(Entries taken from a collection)
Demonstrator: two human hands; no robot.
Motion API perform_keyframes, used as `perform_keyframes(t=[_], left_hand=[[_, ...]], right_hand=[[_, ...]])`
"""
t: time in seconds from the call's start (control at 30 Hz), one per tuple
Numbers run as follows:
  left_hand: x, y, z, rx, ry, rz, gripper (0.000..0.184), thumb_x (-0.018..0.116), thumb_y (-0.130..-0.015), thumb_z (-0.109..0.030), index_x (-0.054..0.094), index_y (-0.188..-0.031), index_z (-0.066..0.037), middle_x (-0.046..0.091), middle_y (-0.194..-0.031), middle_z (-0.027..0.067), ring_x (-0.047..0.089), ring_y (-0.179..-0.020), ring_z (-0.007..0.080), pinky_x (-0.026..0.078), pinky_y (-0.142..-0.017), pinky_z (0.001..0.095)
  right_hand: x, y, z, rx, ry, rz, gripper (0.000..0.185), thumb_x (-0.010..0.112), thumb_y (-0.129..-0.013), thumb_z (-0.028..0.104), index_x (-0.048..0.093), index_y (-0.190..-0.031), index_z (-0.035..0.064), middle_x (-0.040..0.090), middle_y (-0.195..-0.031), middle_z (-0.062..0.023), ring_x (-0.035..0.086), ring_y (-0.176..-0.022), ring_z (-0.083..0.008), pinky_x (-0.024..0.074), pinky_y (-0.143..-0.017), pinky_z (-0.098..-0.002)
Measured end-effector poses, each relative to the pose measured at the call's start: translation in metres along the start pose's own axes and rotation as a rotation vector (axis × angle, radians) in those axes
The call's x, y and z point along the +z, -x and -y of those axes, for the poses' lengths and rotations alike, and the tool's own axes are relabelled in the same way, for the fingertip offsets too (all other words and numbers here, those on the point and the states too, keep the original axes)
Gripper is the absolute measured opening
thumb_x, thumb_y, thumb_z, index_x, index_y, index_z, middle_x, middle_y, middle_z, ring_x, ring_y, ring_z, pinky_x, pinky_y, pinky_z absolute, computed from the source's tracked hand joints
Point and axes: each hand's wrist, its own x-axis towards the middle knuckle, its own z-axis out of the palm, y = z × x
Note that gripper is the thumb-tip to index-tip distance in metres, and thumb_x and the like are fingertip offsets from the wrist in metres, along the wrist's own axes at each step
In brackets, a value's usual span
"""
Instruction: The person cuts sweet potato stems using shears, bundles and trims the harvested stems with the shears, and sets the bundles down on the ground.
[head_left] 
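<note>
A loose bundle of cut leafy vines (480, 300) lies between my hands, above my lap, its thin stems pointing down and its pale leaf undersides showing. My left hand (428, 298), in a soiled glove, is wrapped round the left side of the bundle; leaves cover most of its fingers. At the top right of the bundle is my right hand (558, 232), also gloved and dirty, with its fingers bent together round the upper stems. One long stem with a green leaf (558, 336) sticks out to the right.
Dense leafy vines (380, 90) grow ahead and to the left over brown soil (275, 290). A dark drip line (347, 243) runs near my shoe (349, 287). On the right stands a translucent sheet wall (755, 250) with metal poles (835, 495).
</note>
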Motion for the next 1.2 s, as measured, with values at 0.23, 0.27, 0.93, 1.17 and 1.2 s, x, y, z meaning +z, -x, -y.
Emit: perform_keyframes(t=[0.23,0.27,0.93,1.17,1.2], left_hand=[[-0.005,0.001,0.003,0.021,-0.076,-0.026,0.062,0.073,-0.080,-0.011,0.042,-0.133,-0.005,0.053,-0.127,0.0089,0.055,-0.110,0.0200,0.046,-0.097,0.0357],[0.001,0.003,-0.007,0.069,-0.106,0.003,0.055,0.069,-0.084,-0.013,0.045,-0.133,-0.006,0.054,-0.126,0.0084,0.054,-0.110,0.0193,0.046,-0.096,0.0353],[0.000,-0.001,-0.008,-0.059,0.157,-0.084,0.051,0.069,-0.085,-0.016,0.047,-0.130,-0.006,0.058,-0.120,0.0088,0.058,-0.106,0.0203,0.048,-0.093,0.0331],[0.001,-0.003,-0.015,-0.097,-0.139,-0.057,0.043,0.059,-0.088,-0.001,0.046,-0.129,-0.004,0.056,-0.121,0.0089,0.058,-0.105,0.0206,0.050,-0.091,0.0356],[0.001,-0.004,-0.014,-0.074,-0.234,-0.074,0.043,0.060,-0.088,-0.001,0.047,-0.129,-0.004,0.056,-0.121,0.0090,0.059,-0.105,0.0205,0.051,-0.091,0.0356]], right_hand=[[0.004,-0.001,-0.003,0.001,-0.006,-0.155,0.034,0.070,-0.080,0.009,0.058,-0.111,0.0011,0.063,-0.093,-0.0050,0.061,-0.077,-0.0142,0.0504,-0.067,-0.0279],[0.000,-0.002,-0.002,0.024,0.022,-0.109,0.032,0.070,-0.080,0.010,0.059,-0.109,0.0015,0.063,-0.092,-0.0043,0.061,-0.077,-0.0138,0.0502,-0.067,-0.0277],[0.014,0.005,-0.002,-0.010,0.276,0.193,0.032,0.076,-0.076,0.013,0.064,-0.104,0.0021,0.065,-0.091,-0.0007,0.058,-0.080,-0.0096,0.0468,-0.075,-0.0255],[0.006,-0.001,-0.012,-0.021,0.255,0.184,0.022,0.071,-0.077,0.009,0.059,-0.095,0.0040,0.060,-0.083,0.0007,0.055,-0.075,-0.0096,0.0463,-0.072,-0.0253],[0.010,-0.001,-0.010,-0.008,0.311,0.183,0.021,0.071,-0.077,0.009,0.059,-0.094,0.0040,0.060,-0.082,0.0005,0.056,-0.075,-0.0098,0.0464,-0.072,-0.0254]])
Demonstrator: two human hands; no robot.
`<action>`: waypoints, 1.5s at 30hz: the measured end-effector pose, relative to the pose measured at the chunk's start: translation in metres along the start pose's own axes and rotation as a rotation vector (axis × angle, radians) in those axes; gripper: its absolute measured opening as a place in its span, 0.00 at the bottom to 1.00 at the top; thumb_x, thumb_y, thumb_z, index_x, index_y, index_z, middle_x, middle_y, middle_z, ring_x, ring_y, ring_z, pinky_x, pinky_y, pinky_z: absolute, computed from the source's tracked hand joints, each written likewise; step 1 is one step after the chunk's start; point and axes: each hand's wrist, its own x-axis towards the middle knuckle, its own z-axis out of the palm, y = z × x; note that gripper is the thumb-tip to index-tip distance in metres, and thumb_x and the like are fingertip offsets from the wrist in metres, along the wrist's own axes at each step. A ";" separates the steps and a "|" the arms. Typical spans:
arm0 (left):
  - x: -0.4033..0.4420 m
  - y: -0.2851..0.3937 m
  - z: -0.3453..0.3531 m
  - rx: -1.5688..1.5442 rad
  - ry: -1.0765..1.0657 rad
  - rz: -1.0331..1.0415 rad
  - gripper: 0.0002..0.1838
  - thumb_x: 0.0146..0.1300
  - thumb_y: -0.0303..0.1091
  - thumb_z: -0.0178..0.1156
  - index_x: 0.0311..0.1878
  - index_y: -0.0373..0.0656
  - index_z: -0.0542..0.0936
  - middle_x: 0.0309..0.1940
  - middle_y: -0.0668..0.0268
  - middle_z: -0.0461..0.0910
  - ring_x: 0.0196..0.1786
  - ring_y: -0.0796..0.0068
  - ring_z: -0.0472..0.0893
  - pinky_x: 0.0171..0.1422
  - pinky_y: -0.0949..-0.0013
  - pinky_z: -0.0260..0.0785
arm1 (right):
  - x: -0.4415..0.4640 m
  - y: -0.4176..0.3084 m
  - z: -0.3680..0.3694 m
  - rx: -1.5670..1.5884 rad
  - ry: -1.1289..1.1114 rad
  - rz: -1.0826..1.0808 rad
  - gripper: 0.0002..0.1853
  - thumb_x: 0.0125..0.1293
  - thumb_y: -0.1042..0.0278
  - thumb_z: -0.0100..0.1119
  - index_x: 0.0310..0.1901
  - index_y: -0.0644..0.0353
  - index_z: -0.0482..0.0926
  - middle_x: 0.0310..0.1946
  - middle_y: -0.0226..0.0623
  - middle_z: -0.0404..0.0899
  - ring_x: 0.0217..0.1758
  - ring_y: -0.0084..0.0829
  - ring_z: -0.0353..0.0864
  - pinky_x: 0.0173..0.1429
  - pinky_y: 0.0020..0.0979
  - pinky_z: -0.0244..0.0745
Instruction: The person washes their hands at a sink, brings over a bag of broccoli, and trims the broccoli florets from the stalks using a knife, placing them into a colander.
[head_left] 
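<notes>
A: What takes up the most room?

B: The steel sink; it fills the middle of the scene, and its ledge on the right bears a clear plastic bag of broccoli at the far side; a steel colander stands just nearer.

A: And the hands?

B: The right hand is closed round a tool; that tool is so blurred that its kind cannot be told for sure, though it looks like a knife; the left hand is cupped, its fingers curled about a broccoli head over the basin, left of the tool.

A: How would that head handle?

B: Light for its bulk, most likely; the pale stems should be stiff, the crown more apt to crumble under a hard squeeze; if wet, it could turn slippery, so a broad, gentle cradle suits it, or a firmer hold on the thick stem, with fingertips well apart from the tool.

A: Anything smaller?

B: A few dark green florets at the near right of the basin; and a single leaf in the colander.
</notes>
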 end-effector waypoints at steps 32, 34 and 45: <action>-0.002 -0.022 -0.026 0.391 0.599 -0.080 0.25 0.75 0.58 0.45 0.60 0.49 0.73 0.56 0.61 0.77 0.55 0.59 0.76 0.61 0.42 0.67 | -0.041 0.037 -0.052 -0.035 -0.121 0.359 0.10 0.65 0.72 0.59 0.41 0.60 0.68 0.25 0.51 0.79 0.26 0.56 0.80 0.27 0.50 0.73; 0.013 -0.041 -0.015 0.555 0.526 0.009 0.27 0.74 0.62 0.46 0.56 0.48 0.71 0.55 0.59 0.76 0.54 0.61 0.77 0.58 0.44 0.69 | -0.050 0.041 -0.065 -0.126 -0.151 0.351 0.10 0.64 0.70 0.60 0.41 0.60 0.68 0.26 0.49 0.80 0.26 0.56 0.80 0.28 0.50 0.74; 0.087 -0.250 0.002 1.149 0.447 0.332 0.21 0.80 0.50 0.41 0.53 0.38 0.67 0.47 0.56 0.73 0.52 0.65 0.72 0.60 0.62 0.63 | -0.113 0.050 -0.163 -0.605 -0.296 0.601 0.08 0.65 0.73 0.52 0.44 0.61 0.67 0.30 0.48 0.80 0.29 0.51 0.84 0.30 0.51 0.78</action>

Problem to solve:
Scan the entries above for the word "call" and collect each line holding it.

Response area:
t: time in seconds from the call's start (control at 30 Hz), one per tuple
Measured end-effector poses, each relative to the pose measured at the call's start: translation in metres along the start pose's own axes and rotation as a rotation vector (axis × angle, radians) in those axes
The call's x, y and z point along the +z, -x and -y of those axes, for the poses' lengths and rotations alike, and the tool's own axes are relabelled in the same way, for the fingertip offsets too (all other words and numbers here, those on the point and the states too, keep the original axes)

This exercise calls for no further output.